芸の礎は純文学と『GON!』
比嘉:ヤンキーと普通の子との距離が近かった時代ですよね。一之輔さんの落語好きはその頃から?
一之輔:初めて寄席に行ったのは、確かに高校の時です。ただ、当時は落語に限らずいろいろ観たり読んだりしてましたね。『こころ』とか『坊っちゃん』とか、とりあえず国語便覧に出てくる作品を片っ端から古本屋で買って読んだり。それこそ、比嘉さんが『ティーンズロード』の次に立ち上げたサブカル雑誌の『GON!』も愛読してましたよ。
比嘉:純文学と『GON!』を同時進行で……(苦笑)。アンダーカルチャー的なものも好きだったんですね。
一之輔:当時はそういうのを読むことで“いきがる”部分もあったんでしょうね。
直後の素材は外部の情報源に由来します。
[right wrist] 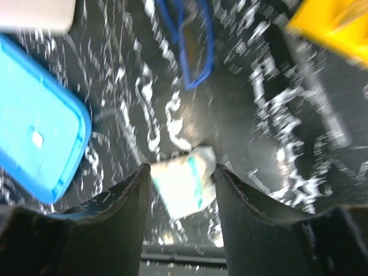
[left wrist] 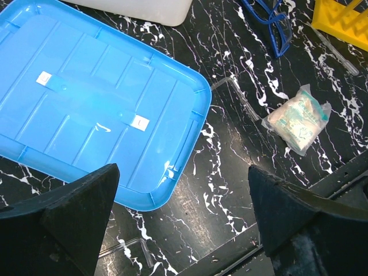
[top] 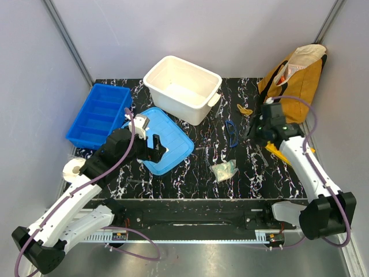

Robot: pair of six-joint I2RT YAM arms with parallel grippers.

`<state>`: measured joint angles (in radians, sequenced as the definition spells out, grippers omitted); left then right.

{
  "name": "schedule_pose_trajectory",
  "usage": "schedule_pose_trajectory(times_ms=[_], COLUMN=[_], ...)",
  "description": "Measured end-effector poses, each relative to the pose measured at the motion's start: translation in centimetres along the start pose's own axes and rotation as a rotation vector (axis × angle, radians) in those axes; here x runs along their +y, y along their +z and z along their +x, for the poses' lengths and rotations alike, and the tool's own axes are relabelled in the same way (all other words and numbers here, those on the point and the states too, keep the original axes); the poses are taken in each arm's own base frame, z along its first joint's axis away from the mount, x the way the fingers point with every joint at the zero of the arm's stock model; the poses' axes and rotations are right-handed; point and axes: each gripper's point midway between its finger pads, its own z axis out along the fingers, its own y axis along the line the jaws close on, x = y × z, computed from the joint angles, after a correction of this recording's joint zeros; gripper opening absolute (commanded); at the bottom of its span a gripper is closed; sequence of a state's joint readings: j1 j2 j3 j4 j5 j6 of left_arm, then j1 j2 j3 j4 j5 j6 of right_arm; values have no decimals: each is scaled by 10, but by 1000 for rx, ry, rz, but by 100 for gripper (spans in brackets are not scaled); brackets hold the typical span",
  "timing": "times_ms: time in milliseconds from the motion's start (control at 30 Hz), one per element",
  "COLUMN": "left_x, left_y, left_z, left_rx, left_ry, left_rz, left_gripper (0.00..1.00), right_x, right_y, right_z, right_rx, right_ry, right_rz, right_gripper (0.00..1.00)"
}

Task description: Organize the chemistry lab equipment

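Hovering above the marble-patterned table, the right gripper (right wrist: 182, 170) looks down on the pale greenish-white soft wad (top: 223, 170), which shows in the gap between its fingers; the jaws stand partly apart with nothing in them, and the wad lies on the table, well below. The wrist view is smeared, so finer detail is lost. Over on the other side, the left gripper (left wrist: 183, 178) hangs spread wide and empty above the near edge of the blue lid (left wrist: 98, 103). The safety glasses (top: 231, 131) lie between the white tub (top: 181, 86) and the wad; the yellow-orange rack (left wrist: 339, 23) sits off to the right; a thin transparent tube (left wrist: 236, 95) lies just beside the lid's edge. Nothing appears sorted yet. By my reading, the wad is the item in hand; next comes a straight descent, fingers astride it, then a gentle squeeze, since it looks soft; where it belongs, I cannot tell.
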<state>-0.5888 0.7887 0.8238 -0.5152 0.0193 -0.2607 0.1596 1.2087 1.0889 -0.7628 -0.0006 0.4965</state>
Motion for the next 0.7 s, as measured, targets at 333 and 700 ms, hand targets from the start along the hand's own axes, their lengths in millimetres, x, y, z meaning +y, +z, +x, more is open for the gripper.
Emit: schedule_pose_trajectory(times_ms=[333,700], left_x=[9,14], left_y=[0,1], left_z=[-2,0], left_rx=[-10,-5], left_ry=[2,7], left_rz=[-51,-79], left_gripper=[97,96], right_x=[-6,5], right_y=[40,63], right_z=[123,149], right_rx=[313,423], right_ry=[83,88], right_rz=[-75,-165], right_gripper=[66,66])
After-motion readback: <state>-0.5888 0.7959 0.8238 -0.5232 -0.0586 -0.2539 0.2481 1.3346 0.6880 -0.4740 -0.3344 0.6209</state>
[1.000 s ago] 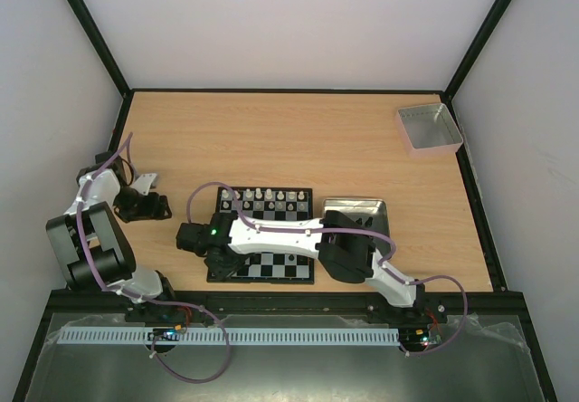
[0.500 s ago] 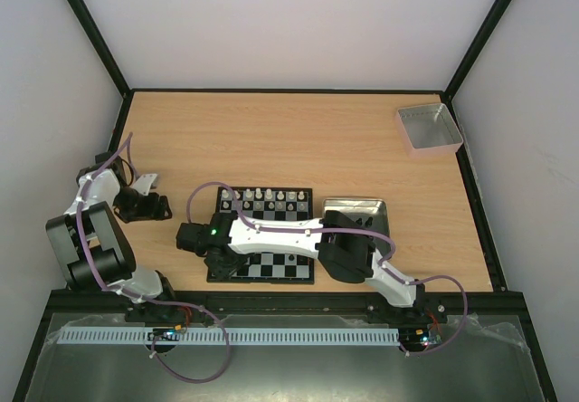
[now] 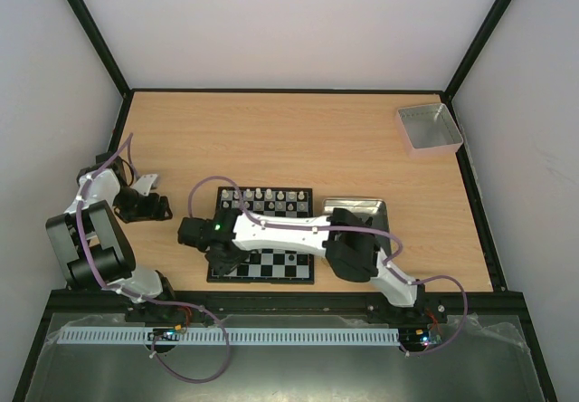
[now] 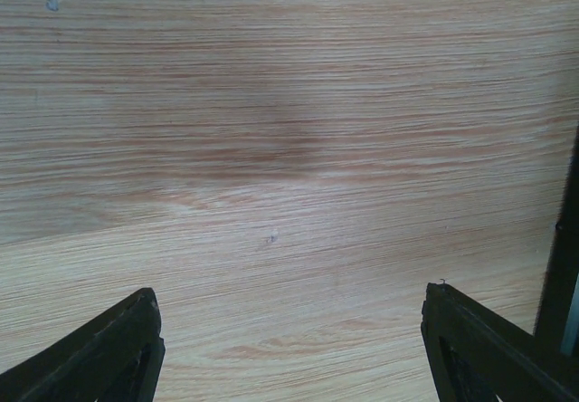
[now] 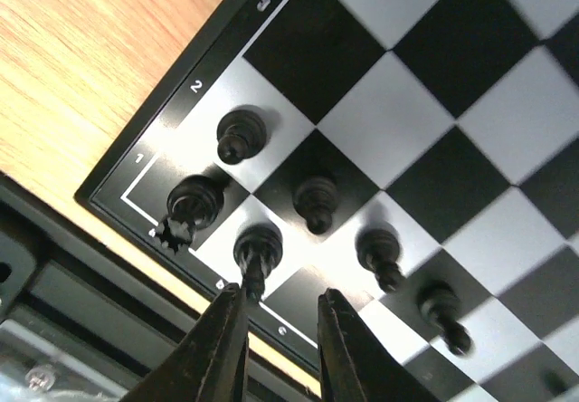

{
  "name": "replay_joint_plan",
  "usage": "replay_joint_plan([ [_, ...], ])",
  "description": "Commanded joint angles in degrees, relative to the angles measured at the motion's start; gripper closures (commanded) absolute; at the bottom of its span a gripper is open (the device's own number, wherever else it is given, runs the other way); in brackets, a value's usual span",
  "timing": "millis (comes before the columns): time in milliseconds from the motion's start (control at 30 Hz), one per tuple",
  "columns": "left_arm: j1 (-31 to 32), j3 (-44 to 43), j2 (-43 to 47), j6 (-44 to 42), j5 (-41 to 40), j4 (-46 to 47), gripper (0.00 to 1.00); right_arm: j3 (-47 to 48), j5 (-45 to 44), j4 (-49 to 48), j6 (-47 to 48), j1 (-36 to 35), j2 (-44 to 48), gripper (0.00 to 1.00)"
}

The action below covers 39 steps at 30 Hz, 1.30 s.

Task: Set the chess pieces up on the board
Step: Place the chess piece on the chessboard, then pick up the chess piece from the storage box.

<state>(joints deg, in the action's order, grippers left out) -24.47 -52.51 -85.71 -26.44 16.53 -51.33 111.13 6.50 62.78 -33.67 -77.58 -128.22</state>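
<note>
The right claw (image 5: 282,295) is seen released: its two dark fingers (image 5: 222,348) are held a narrow gap apart, and nothing but the board's black border and the strip beyond it is seen between them. The claw is held low over the near left corner of the chessboard (image 3: 282,263), which is laid on the near middle of the wooden tabletop (image 3: 298,139).

Just beyond one fingertip a slim black piece (image 5: 257,252) is stood on the nearest row; whether it is touched by that finger cannot be told. Beside it, on the corner square, a black piece with a notched crown (image 5: 187,206) is placed. Four more black chess pieces (image 5: 317,203) are lined up on the row behind these two, one to a square.

Along the far edge of the chessboard a row of silvery pieces (image 3: 270,194) is set. A metal tin (image 3: 366,205) is laid just right of the chessboard, partly covered by the right arm. A grey tray (image 3: 428,129) is set in the far right corner, well apart.

The left claw (image 4: 291,298) is spread wide with nothing in it, over bare wood at the left side of the tabletop, well apart from the chessboard.
</note>
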Motion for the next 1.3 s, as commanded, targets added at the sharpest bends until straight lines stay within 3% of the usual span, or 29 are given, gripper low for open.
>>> replay_joint_plan([
  [0,-0.5,-0.5,-1.1,-0.6,1.0,-1.6,0.22,-0.9,-1.9,2.1,-0.7,1.7,8.5,0.79],
  [133,-0.5,-0.5,-1.4,-0.7,1.0,-1.7,0.22,-3.5,-2.8,1.8,-2.4,4.4,15.3,0.79],
  [267,-0.5,-0.5,-1.5,-0.7,1.1,-1.7,0.22,-13.0,-7.7,2.1,-5.1,10.2,24.4,0.78],
  [567,-0.4,-0.4,-1.8,-0.5,0.7,-1.5,0.22,-38.4,-10.5,-3.0,-8.3,36.0,40.7,0.73],
  [900,-0.4,-0.1,-1.8,0.3,-0.3,-1.3,0.22,-51.6,-1.9,-12.5,-6.8,51.1,43.2,0.73],
  [1267,-0.4,0.0,-1.8,0.7,-0.8,-1.2,0.22,-56.4,0.8,-16.3,-5.8,53.6,41.7,0.73],
])
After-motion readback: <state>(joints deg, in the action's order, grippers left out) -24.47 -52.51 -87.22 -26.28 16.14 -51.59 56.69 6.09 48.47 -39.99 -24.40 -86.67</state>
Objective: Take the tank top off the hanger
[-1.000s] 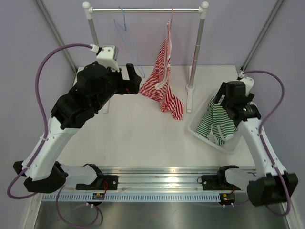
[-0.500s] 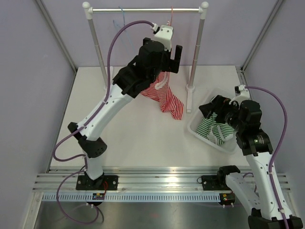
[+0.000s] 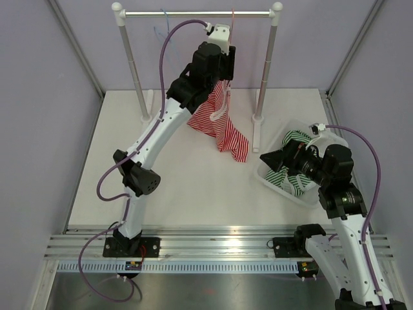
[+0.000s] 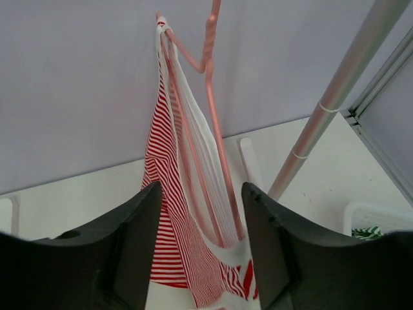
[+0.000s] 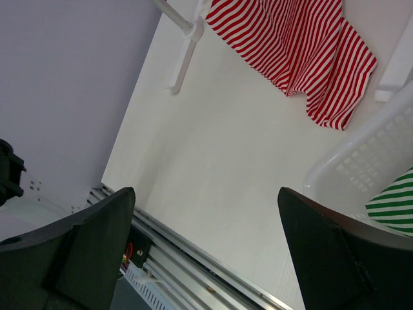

俺は周りが知らないようなことも知ってるんだぞ、っていう。いま思うと何がかっこいいのかわからないけど(笑)。でもあの頃の学生、そういう奴が多かったんじゃないかな。大学の落研の部室にも、よくああいう雑誌が転がってました。
比嘉:自慢するわけじゃないですが、『GON!』は最初から売れたんですよ。創刊号は13万部、最盛期で25万部いきましたから。でも当初はこれが売れるなんて、だれも信じてなかった(笑)。
一之輔:だって「89歳の暴走ばあさん」なんて記事がありましたけど、どうみてもインチキだったもん(笑)。
比嘉:まあ、多少演出はしました。ライターのお姉さんをメイクしたんだけど、メイクだけだと全然おばあちゃんに見えなくて。当時出たばっかりのパソコンでシワを書き加えて……。
一之輔:こっちも嘘だとわかっていて読むわけだし、そういう虚実楽しむのがよかった。
比嘉:ただ、雑誌が出た後にテレビやラジオの人から「あの暴走ばあさんにインタビューしたいから紹介してくれ」と言われたのは困った。